_Recorded information_.

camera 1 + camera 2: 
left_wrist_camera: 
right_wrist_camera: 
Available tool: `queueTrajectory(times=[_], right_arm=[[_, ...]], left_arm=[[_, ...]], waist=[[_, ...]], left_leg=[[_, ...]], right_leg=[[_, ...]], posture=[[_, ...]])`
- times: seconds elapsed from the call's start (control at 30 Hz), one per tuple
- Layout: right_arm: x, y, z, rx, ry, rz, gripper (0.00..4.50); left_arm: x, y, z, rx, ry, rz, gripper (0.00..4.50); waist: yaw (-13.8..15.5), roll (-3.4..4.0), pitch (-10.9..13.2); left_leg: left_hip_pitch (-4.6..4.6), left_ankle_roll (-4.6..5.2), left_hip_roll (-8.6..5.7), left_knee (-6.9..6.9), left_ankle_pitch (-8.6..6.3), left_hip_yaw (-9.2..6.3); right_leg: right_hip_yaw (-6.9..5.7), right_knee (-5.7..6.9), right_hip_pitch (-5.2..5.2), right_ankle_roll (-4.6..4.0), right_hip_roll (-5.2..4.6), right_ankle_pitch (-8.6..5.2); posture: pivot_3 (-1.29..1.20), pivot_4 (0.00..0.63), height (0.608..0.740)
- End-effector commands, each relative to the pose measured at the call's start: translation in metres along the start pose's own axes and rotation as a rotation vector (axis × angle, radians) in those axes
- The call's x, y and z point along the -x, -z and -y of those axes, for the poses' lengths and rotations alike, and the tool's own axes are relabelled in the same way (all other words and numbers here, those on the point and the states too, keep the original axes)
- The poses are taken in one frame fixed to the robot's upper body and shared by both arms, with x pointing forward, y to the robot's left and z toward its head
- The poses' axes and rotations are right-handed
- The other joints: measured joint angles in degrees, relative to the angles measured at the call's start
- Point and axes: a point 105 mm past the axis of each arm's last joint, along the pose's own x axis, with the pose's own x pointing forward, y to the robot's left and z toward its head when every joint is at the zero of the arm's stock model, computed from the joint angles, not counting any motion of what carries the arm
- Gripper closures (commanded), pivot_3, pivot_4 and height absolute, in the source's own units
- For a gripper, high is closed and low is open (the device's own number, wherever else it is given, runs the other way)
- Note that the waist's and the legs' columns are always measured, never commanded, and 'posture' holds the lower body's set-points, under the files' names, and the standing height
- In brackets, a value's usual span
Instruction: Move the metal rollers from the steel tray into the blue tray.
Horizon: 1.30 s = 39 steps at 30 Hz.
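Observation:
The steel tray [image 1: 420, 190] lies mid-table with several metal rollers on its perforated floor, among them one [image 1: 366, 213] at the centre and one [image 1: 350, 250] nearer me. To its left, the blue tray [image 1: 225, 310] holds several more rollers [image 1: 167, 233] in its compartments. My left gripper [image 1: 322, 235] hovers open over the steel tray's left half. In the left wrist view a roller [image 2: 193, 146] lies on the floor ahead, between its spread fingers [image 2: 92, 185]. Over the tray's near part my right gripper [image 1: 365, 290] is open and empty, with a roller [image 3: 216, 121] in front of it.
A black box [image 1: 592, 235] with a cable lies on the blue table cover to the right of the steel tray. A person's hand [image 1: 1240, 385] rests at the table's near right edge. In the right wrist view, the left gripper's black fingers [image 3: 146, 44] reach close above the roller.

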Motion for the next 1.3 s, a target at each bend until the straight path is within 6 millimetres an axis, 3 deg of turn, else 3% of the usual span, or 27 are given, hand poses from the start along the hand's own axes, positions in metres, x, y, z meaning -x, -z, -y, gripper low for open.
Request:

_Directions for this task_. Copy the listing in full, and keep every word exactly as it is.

_Response to the task_.
camera 1 + camera 2: 
left_wrist_camera: 
right_wrist_camera: 
Available tool: `queueTrajectory(times=[_], right_arm=[[_, ...]], left_arm=[[_, ...]], waist=[[_, ...]], left_leg=[[_, ...]], right_leg=[[_, ...]], posture=[[_, ...]])`
- times: seconds elapsed from the call's start (control at 30 Hz), one per tuple
- Layout: right_arm: x, y, z, rx, ry, rz, gripper (0.00..4.50); left_arm: x, y, z, rx, ry, rz, gripper (0.00..4.50); waist: yaw (-13.8..15.5), roll (-3.4..4.0), pitch (-10.9..13.2); left_leg: left_hip_pitch (-4.6..4.6), left_ankle_roll (-4.6..5.2), left_hip_roll (-8.6..5.7), left_knee (-6.9..6.9), left_ankle_pitch (-8.6..6.3), left_hip_yaw (-9.2..6.3); right_leg: right_hip_yaw (-6.9..5.7), right_knee (-5.7..6.9), right_hip_pitch (-5.2..5.2), right_ankle_roll (-4.6..4.0), right_hip_roll (-5.2..4.6), right_ankle_pitch (-8.6..5.2); posture: pivot_3 (-1.29..1.20), pivot_4 (0.00..0.63), height (0.608..0.740)
- End-effector commands, each relative to the pose measured at the call's start: translation in metres along the start pose's own axes and rotation as a rotation vector (axis × angle, radians) in those axes
- The call's x, y and z point along the -x, -z and -y of those axes, for the poses' lengths and rotations alike, and the tool's own axes are relabelled in the same way (all other words and numbers here, those on the point and the states too, keep the original axes)
- The poses are taken in one frame fixed to the robot's upper body and shared by both arms, with x pointing forward, y to the robot's left and z toward its head
- The poses' axes and rotations are right-handed
- The other joints: measured joint angles in degrees, relative to the angles measured at the call's start
- Point and axes: a point 105 mm past the axis of each arm's last joint, along the pose's own x axis, with the pose's own x pointing forward, y to the robot's left and z toward its head when every joint is at the zero of the arm's stock model, computed from the joint angles, not counting any motion of what carries the arm
- Gripper closures (commanded), pivot_3, pivot_4 and height absolute, in the source's own units
- For a gripper, high is closed and low is open (the device's own number, wherever else it is given, runs the other way)
- Note that the waist's and the legs' columns are always measured, never commanded, and 'posture' holds the lower body's set-points, under the files' names, and the standing height
- In brackets, a value's usual span
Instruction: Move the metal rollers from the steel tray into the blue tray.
Horizon: 1.30 s = 39 steps at 30 Hz.
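Observation:
The steel tray [image 1: 420, 190] lies mid-table with several metal rollers on its perforated floor, among them one [image 1: 366, 213] at the centre and one [image 1: 350, 250] nearer me. To its left, the blue tray [image 1: 225, 310] holds several more rollers [image 1: 167, 233] in its compartments. My left gripper [image 1: 322, 235] hovers open over the steel tray's left half. In the left wrist view a roller [image 2: 193, 146] lies on the floor ahead, between its spread fingers [image 2: 92, 185]. Over the tray's near part my right gripper [image 1: 365, 290] is open and empty, with a roller [image 3: 216, 121] in front of it.
A black box [image 1: 592, 235] with a cable lies on the blue table cover to the right of the steel tray. A person's hand [image 1: 1240, 385] rests at the table's near right edge. In the right wrist view, the left gripper's black fingers [image 3: 146, 44] reach close above the roller.
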
Motion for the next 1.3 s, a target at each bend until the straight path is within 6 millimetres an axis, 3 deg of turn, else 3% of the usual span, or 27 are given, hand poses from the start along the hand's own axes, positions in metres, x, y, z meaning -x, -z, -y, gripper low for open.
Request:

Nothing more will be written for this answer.